Here I am, once again, with a blank sheet of paper. One of these days I'm going to get my notes together and write the article, I planned to write about the former NFL player, who is traveling sharing his music and his message. You may have heard of him. His name is Kyle Turley. Well I interviewed him awhile back, but I just have not managed to get beyond the writer's block I have. I seem to keep thinking about how to begin, and just what I want to say.
I suppose I could begin with an explanation of why I interviewed him. I mean it's not like I ever had a desire to talk to a pro-athlete before, but after hearing Kyle Turley on a radio show on Sirius XM, I tried desperately to reach out to him. Had nothing to do with his playing career, and well it didn't have to do with his music. It had to do with our shared passion for advocacy work about brain trauma.

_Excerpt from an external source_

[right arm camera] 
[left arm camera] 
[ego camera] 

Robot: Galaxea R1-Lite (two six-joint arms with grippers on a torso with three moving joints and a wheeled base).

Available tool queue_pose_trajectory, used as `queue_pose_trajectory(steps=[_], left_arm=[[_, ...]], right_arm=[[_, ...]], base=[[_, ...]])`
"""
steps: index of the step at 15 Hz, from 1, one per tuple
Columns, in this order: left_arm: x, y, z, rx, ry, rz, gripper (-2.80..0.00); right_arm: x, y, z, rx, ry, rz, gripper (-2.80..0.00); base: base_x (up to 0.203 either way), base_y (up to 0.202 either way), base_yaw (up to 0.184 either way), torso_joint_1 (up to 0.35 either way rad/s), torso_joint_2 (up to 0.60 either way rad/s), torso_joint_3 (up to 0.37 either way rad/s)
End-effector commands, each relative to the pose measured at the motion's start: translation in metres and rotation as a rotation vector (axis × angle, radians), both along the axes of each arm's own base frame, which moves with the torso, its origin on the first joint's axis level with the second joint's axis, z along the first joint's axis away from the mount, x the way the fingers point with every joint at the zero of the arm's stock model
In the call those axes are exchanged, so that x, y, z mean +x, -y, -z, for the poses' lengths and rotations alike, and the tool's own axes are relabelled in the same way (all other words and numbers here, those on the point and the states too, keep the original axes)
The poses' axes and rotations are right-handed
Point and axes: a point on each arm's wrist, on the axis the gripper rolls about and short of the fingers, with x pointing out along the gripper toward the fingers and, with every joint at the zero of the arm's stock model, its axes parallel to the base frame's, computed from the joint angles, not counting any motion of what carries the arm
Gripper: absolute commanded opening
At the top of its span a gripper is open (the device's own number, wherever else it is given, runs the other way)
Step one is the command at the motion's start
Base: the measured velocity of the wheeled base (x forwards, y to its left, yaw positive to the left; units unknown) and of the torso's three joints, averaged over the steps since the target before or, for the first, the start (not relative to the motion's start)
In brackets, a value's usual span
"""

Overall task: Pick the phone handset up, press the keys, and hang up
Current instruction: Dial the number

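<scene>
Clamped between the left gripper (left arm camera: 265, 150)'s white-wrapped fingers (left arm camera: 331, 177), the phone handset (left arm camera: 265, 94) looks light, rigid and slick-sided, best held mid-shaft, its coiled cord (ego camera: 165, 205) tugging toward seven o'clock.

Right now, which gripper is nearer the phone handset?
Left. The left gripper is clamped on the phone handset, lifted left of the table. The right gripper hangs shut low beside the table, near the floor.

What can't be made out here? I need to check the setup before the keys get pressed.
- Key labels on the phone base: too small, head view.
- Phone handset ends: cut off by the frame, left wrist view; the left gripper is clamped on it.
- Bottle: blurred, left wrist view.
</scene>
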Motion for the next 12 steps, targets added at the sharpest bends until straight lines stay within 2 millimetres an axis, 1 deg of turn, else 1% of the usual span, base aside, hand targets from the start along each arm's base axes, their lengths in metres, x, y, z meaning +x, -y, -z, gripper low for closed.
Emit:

Prior to last September, I had no idea who he was but he happened to be the first guest on a new show my brother was co-hosting on Sirius XM Radio. I was not listening to the show for any reason other than to hear my brother talk on a national show. I was excited for him to have worked so hard, and to finally be on a network such as Sirius. I don't think I would have cared who he was interviewing. It could have been a Martian for all I cared.
So anyway there I was sitting in my truck, listening to the radio and my brother spoke with Kyle about his music, and about his former NFL career. Kyle, shared something about the work he was doing to try to get people to listen to how many of the former NFL players were being diagnosed with CTE - Chronic traumatic encephalopathy. [ According to a recent google search about 7,470,000 results (0.16 seconds) for searching for 'CTE' and well that seems like a lot to me. ]
I care about brain trauma for reasons other than Kyle. I have son who, when handed to me, had blood pouring from his eye. He was rushed to intensive care, and at eight days old he was placed in a little bed, and moved into an MRI machine. Doctor's told me they needed to determine where the blood was coming from, that had flowed out of his eye. It turned out that the results of the MRI would indicate my son suffered from permanent brain damage. I was told when my son was just eight days old that he would never get into Yale, but I should expect him to be very good at Math. The extent of my son's injuries would not be known right away, in other words the MRI results couldn't tell me everything, and I would have to return with my son at three month intervals, until he was two and then I would not need to bring him back until he turned five. As I am sure you can understand, it was the various different milestones that doctors wanted to check.
So when my son was just eighteen months old he was taken to the natural setting at the prominent teaching hospital where he was born. There was a horticultural setting and the neurologist gave him fish food. A few moments later my son looked to me, and then proceeded to feed the gold fish in the pond. The neurologist said to me, "You do not have to worry about him as respects to whether he will be capable of being a good citizen." I honestly, had no idea what he meant, and I asked him how he knew. He said, "Do you see how he looked to you, before he fed the fish? He has the capacity to think before acting, and he just showed there that he will be capable of respecting rules and authority."
Segue to years later, and I am working on my PhD work. For so many reasons, I study violence in human behavior. This might have much to do with growing up in an abusive environment, and my sad realization that I would be drawn to violent men, as a result of my childhood. I spent most of my adult life studying the dynamics of human behavior, and the way power and control are used and misused in intimate relationships, whether that was between lovers, husbands/wives, siblings parents., etc., Human behavior, and mutual respect among genders fascinates me, and I am often intrigued by the dynamics of what compels a person to act in the way they do.
So there I was listening to the radio, when I was fully expecting to hear a sports show. I was not aware that the guest, Kyle Turley, was more than a former NFL player. I had no idea I would connect so much with his message. I invite you to listen to the song, I have shared. I invite you to follow him on Twitter @KyleTurley and I invite you to read about his passion and advocacy work for the former members of the National Football League. I invite you to decide for yourself if this is a man who cares about the way the NFL seems to have abandoned their duties to take care of the men who built up the league. As for me, I simply wish to thank him for taking the time to meet with me, to share his passion, to talk about his music and his family in a way that seems genuinely heartfelt. I don't just travel to Lake Charles Louisiana to meet anyone, and I don't spend a $1000. on tickets for a concert of his, that was to be played in New Orleans last year for no reason. I did these things because I care about people with brain trauma, and I want the National Football League to back up their stance, that 'Together We Make Football' ~ some more than others. Cause for some, the price was very great and the risks were unknown. So it might be a good thing to welcome the opportunity to realize that 'Together' is not just a buzz word, or a marketing slogan but a promise.